4 If I have to introduce an additional self-managed storage component I prefer the external HA service over blob leasing since it provides more flexibility. Additionally, with Orleans I don't need leader election with blobs - I simply invoke a cluster-level singleton grain (e.g. GrainFactory.GetGrain(0))

Here's where I can't understand whether we are talking about the same thing. The Highly Available service I was talking about is precisely blob storage (not sure I know which one you refer to).
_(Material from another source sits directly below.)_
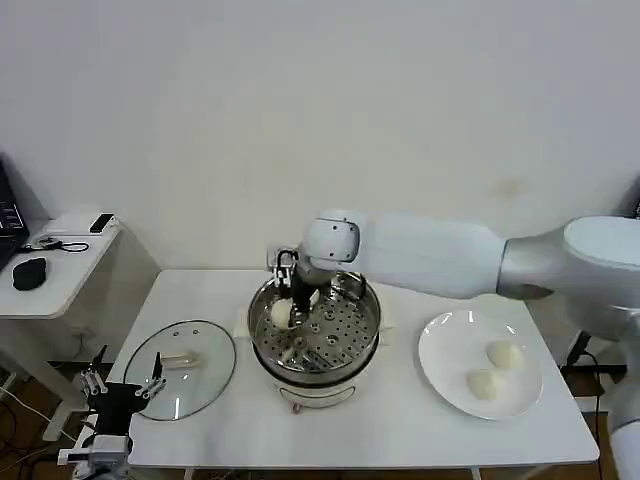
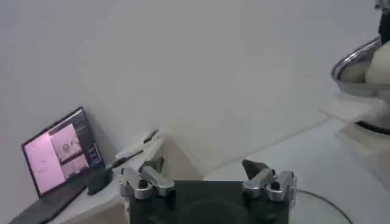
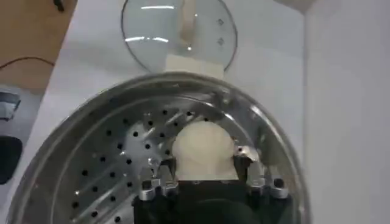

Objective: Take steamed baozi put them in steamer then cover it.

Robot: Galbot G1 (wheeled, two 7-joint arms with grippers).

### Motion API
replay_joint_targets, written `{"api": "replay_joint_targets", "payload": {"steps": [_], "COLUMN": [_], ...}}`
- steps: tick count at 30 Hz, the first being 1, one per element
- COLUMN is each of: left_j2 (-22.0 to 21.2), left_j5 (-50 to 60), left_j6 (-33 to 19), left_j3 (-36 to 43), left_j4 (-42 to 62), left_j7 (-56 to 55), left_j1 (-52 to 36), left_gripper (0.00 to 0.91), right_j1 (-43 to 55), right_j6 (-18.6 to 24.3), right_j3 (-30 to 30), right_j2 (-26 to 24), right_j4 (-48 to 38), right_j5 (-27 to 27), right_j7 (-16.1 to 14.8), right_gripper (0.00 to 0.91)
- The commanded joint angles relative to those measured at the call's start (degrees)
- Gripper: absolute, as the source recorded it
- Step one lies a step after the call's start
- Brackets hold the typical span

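We see the right gripper [image 3: 204, 167] down inside the steamer [image 1: 352, 325] at its left rear, fingers pinching a bun [image 3: 203, 148] just above the holed tray, with the arm reaching across from the right and hiding the pot's back rim. Two more buns [image 1: 503, 354] [image 1: 482, 382] lie on the white plate [image 1: 440, 350] to the steamer's right, the glass lid [image 1: 205, 375] rests flat on the table [image 1: 400, 420] to its left, and a side desk with a laptop [image 2: 61, 152] stands farther left. The left gripper [image 2: 207, 182] hovers spread and empty near the lid's front edge, and we cannot make out a fourth bun.
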Motion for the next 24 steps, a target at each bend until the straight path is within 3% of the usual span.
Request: {"api": "replay_joint_targets", "payload": {"steps": [1,3,4,5,11,15,19,24], "left_j2": [0.0,0.0,0.0,0.0,0.1,0.1,0.2,0.2], "left_j5": [0.0,0.0,0.0,0.0,0.0,0.0,0.0,0.2], "left_j6": [0.0,-0.1,-0.1,-0.1,-0.1,0.0,0.0,0.1], "left_j3": [0.0,0.0,0.0,0.0,0.0,0.0,0.1,1.1], "left_j4": [0.1,0.1,0.1,0.1,0.0,-0.2,-0.4,-1.3], "left_j7": [0.0,0.0,0.0,0.0,0.0,0.0,0.0,0.0], "left_j1": [-0.1,-0.1,-0.1,-0.1,0.0,0.0,-0.1,-0.1], "left_gripper": [0.907,0.907,0.907,0.907,0.907,0.907,0.907,0.907], "right_j1": [-2.2,-2.5,-2.6,-2.6,-0.3,3.8,6.8,11.1], "right_j6": [-0.8,-0.9,-1.1,-1.3,-0.6,0.5,1.8,4.1], "right_j3": [0.2,0.3,0.4,0.5,0.9,0.8,0.9,-0.6], "right_j2": [2.0,1.9,1.9,1.8,-0.6,-5.0,-12.0,-23.8], "right_j4": [-1.8,-1.8,-1.9,-2.0,-0.3,3.4,7.4,14.6], "right_j5": [-0.5,-0.6,-0.8,-1.1,-1.3,-0.9,-1.4,-4.3], "right_j7": [0.4,0.4,0.5,0.4,-0.9,-1.5,-2.5,-6.3], "right_gripper": [0.645,0.645,0.715,0.907,0.907,0.907,0.907,0.907]}}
And yes, GrainFactory.GetGrain(0) will give you a cluster level singleton, but what I was suggesting is to make sure there is always at least 1 activation of that critical function running at all time, by having multiple grains compete for a blob lease.

— Reply to this email directly or view it on GitHub https://github.com/dotnet/orleans/issues/1419#issuecomment-182113591.

[sergeybykov]

So the big question is - does Orleans expose API to query for given a grain id(s) whether they would be activated on current silo without activating them?

The grain directory API is internal. But I don't think you need it here. You could simply have a static concurrent dictionary within the silo app domain and have grains add/remove their ID there from within their OnAcitivateAsync()/OnDeactivateAsync(). Violation of isolation, but you are already hacking around.

[nkosi23]

I love the idea of leveraging Reminders I have a question : how well do Reminders/Timers scale ?

1. Is it fine to have in the hundred of thousands of reminder ?
2. I've read in the documentation that you mention that reminders are persistent, so here's my question : is it possible to attach a Reminder to a grain without activating it ?

For 2. my use case is that grains are associated with a persistent storage record, and I'd like to set up grain-specific reminders. For example, let's imagine that I have a grain type called Party. Each party has a start time and an end time. I'd like that some process be done in the grain every minute when the party is taking place and when it's taking place only. This is the grain-specific Reminder I was mentioning.

Now, the database will likely contain millions of archived Party records, and it would be inefficient to activate them all. So I am wondering if, provided that the storage layer can expose only active 'Party' grains to Orleans, there is a built-in mechanism to get Orleans to attach the reminders at startup time.

I'm trying to figure how I can leverage Orleans by remaining in the intended usage, and if this falls within the intended usage without getting hacky :)

[sergeybykov]

1. Should be fine
2. Not supported today. I guess one could create a hacky side tool that would call the reminder service directly, and register reminders on behalf of grains.

I'd like that some process be done in the grain every minute when the party is taking place and when it's taking place only. This is the grain-specific Reminder I was mentioning.

So the grain will get activated, right? And the grain could register a reminder when the party starts, and unregister it when the party ends? That would be the typical reminder scenario. Why do you need to register a reminder from outside of the grain then?

[nkosi23]

Many thanks for your answer

Why do you need to register a reminder from outside of the grain then ?

I had in mind the scenario were for some reason, there would be preexisting "grains" in the database - I mean prior to the introduction of Orléans in a project. But I'm realizing that this situation is very unlikely to happen in practice - and even if it happens it'd be rather easy to explain users the forward compatibility.

Ok so that should be good enough for me. Sounds very exciting.